**WHAT YOU ARE ASKED TO DO:** All lines with the word "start" must be pulled from the entries below.

Segment Open

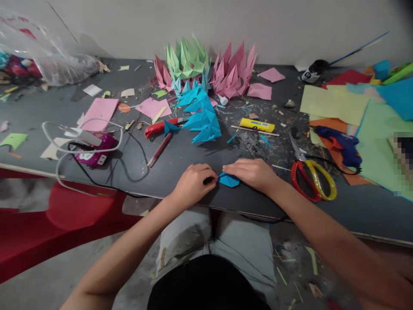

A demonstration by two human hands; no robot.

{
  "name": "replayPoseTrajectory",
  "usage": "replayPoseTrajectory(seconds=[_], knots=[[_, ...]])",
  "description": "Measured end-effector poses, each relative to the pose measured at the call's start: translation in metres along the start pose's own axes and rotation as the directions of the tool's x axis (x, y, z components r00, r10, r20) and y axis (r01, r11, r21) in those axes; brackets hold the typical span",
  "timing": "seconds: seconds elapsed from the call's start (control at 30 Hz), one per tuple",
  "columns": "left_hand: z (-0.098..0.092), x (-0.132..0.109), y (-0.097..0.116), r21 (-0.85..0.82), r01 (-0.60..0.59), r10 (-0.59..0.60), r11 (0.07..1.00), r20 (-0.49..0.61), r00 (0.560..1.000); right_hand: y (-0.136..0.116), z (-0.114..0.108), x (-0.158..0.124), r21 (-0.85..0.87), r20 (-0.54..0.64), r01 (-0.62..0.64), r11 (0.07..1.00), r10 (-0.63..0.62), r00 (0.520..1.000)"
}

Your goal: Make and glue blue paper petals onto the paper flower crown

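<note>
A small piece of blue folded paper [229, 180] lies near the table's front edge between my hands. My left hand [196, 183] pinches its left tip between thumb and fingers. From the right, my right hand [251, 172] holds the paper's upper edge, its fingers together and reaching over it; the thumb is hidden. Beyond the hands stands a curved row of joined blue origami pieces [203, 114]. One loose dark blue folded piece [171, 127] lies beside it, close to a red-handled cutter [159, 127] and a reddish stick [160, 150].
Green [187, 56] and pink origami rings [234, 73] stand at the back. Scissors [303, 172], a glue gun [342, 144] and coloured sheets [383, 137] lie right, a yellow tube [257, 125] mid-table. Left are a purple power strip [97, 150] with cables and a red chair [77, 211].
</note>
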State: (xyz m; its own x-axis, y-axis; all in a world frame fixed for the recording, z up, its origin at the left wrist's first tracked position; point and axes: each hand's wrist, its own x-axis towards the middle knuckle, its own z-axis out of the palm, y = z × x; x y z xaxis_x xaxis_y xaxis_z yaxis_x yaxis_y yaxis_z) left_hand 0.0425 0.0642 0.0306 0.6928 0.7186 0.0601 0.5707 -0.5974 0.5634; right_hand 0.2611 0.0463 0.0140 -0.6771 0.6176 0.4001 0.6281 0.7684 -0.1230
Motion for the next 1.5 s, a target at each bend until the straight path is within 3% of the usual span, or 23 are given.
replayPoseTrajectory(seconds=[0.33, 0.67, 0.77, 0.97, 1.13, 1.5], knots=[[-0.003, 0.002, -0.004, 0.101, -0.078, 0.072, 0.992, 0.062, 0.995, 0.002, -0.006, 0.0, -0.112, 0.068, 0.088, 0.99, -0.08, 0.994], [-0.007, -0.007, -0.012, 0.233, -0.304, 0.299, 0.924, 0.057, 0.952, 0.004, -0.004, -0.003, -0.088, 0.11, 0.077, 0.993, -0.067, 0.992], [-0.006, -0.01, -0.009, 0.193, -0.255, 0.259, 0.947, 0.005, 0.966, 0.003, -0.003, -0.003, -0.097, 0.106, 0.077, 0.992, -0.066, 0.992], [0.005, -0.006, 0.0, 0.177, -0.03, 0.05, 0.984, -0.108, 0.993, 0.001, -0.004, -0.002, -0.104, 0.075, 0.077, 0.992, -0.069, 0.995], [0.008, -0.006, 0.002, 0.269, -0.067, 0.1, 0.961, -0.111, 0.989, 0.002, -0.003, -0.002, -0.098, 0.063, 0.071, 0.993, -0.065, 0.996], [0.006, -0.007, 0.013, 0.446, -0.138, 0.158, 0.885, -0.01, 0.987, 0.002, -0.001, -0.003, -0.08, 0.093, 0.049, 0.996, -0.042, 0.995]])
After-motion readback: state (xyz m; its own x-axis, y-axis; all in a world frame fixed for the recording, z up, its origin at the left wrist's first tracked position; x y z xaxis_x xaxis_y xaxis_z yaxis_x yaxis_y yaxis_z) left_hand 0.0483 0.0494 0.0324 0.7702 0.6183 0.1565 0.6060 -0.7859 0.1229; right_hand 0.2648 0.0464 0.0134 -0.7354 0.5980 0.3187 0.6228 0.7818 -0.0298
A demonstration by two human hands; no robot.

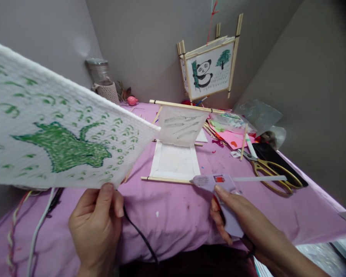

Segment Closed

**EXPECTED ANSWER:**
  "description": "Measured end-effector poses, each relative to the pose measured at the call's start: translation in metres along the start pose's own axes and rotation as the directions of the tool's x axis (x, y, z components r00, r10, r20) and y axis (r01, r11, r21) in those axes; brackets hold the typical span",
  "timing": "seconds: seconds elapsed from the call's start (control at 30 Hz), one per tuple",

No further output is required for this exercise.